Absolutely detestable. Rage seethe boil.

* * *

[CN: Hunger] Joe Parkin Daniels at the Guardian: 'Here There Is a Chance': Venezuela Crisis Triggers Exodus to Colombia. "From the moment it opens at 8am each day, the Símon Bolívar bridge between Venezuela and Colombia heaves with people. Up to 25,000 Venezuelans come to the sweltering border town of Cúcuta each day – many of them lugging empty suitcases to buy basic foodstuffs such as rice, flour, and pasta that they cannot find back home. A growing number, however, cross the border with no intention of turning back. 'No country is perfect but in Venezuela people can't dream of a future for themselves,' said Ramón Araújo. 'I would love to have stayed there, but there was no way.' This week, four months of political turmoil in Venezuela came to a head with the inauguration of a new national assembly that will have the power to rewrite the constitution and dissolve state institutions. Meanwhile, the country is plagued by hyperinflation (predicted to reach 1600% by the end of the year), plunging supplies of food and medicine, and spiraling rates of murder and malnutrition."

[CN: Hunger] Doug Criss at CNN: Five Reasons Why We Should Care About the Crisis in Venezuela. "There's also a fundamental human reason why we should care about what's happening in Venezuela: People there are enduring suffering that would be unimaginable to most of us. Rampant inflation and higher food prices mean many people are skipping meals. The percentage of malnourished Venezuelans is growing rapidly, according to a national survey by three of the country's major universities. Many have dubbed this phenomenon the 'Maduro diet' for the embattled president, who has said that doing without 'makes you tough.' There also have been shortages on such basic goods as toilet paper and medical supplies. Venezuela can't pay to import goods because its government is desperately strapped for cash after years of mismanagement. The sight of people digging through trash to find food is common."

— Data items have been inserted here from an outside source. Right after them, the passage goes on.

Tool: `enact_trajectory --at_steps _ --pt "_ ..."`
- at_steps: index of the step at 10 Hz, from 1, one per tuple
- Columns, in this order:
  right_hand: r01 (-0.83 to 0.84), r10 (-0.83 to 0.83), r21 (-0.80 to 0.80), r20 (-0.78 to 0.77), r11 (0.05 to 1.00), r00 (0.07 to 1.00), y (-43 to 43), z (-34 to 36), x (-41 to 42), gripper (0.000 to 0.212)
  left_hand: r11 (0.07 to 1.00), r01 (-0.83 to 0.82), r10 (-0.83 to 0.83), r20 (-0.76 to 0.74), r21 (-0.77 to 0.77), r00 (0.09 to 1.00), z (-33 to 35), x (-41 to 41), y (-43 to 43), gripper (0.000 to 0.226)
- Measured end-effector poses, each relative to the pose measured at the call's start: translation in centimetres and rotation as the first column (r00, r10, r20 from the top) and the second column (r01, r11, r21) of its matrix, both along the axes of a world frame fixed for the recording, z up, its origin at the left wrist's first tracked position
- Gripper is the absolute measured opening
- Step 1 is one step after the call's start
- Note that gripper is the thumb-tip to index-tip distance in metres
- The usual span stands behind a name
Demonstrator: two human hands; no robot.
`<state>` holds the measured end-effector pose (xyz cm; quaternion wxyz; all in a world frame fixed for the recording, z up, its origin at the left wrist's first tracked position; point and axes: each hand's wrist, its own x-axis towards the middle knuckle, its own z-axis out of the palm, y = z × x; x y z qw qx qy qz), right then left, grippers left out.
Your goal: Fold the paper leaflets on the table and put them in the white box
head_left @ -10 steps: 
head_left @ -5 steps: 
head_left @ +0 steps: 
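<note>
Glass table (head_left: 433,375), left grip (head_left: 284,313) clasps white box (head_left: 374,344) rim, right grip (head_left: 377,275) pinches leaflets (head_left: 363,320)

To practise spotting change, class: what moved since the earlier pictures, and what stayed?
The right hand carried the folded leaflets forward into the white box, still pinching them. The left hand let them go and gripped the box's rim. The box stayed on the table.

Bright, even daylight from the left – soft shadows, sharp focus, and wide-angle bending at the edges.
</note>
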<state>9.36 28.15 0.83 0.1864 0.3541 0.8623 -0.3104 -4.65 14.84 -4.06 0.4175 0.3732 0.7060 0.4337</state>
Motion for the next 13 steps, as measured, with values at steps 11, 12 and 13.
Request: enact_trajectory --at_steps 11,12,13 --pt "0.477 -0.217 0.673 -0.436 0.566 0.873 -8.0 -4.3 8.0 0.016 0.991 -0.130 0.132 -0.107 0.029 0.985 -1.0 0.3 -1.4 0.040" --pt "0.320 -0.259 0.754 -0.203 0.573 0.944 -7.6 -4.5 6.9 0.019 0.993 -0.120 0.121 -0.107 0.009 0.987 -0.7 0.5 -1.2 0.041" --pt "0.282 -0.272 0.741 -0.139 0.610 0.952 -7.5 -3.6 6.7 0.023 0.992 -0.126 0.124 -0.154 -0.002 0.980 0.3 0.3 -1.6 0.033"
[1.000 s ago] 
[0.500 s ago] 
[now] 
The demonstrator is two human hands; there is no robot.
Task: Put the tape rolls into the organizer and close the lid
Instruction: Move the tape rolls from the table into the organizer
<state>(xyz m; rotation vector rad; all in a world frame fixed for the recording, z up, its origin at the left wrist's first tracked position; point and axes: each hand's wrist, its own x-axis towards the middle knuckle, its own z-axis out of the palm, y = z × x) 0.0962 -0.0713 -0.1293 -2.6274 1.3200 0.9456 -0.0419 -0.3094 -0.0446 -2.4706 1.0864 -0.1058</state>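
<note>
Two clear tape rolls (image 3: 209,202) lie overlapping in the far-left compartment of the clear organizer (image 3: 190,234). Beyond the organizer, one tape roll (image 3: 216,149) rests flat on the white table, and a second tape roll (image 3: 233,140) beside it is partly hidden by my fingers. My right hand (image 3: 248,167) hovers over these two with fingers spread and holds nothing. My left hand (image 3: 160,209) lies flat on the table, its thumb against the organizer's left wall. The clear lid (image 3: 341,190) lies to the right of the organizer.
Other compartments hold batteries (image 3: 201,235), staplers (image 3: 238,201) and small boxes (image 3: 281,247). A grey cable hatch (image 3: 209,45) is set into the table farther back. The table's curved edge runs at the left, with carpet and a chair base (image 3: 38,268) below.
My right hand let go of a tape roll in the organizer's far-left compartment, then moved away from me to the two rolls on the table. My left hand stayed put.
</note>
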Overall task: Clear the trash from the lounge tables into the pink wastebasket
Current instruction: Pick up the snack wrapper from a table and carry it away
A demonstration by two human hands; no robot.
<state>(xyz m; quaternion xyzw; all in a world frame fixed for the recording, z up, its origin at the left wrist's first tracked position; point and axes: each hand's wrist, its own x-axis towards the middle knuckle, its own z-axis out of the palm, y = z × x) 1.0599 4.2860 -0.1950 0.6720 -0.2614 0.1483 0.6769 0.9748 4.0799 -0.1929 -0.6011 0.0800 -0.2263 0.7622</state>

Susan B. Glasser at Politico: What's It Like to See a Democracy Destroyed? "Since 2014, American journalist Hannah Dreier has documented just that in Venezuela... [O]ver the past week, as Venezuelan President Nicolas Maduro has declared victory in a fraud-plagued referendum and moved to seize control of the opposition-controlled legislature, the rest of the world has — finally, belatedly — come to see what is happening in Caracas for what it is: the birth of a dictatorship. ...Dreier's takeaway as she leaves Venezuela is a sobering one: 'Things can always get worse and worse and worse, and there's no rule that says that a miserable situation has to end, just because it's too miserable.'"

What have you been reading that we need to resist today?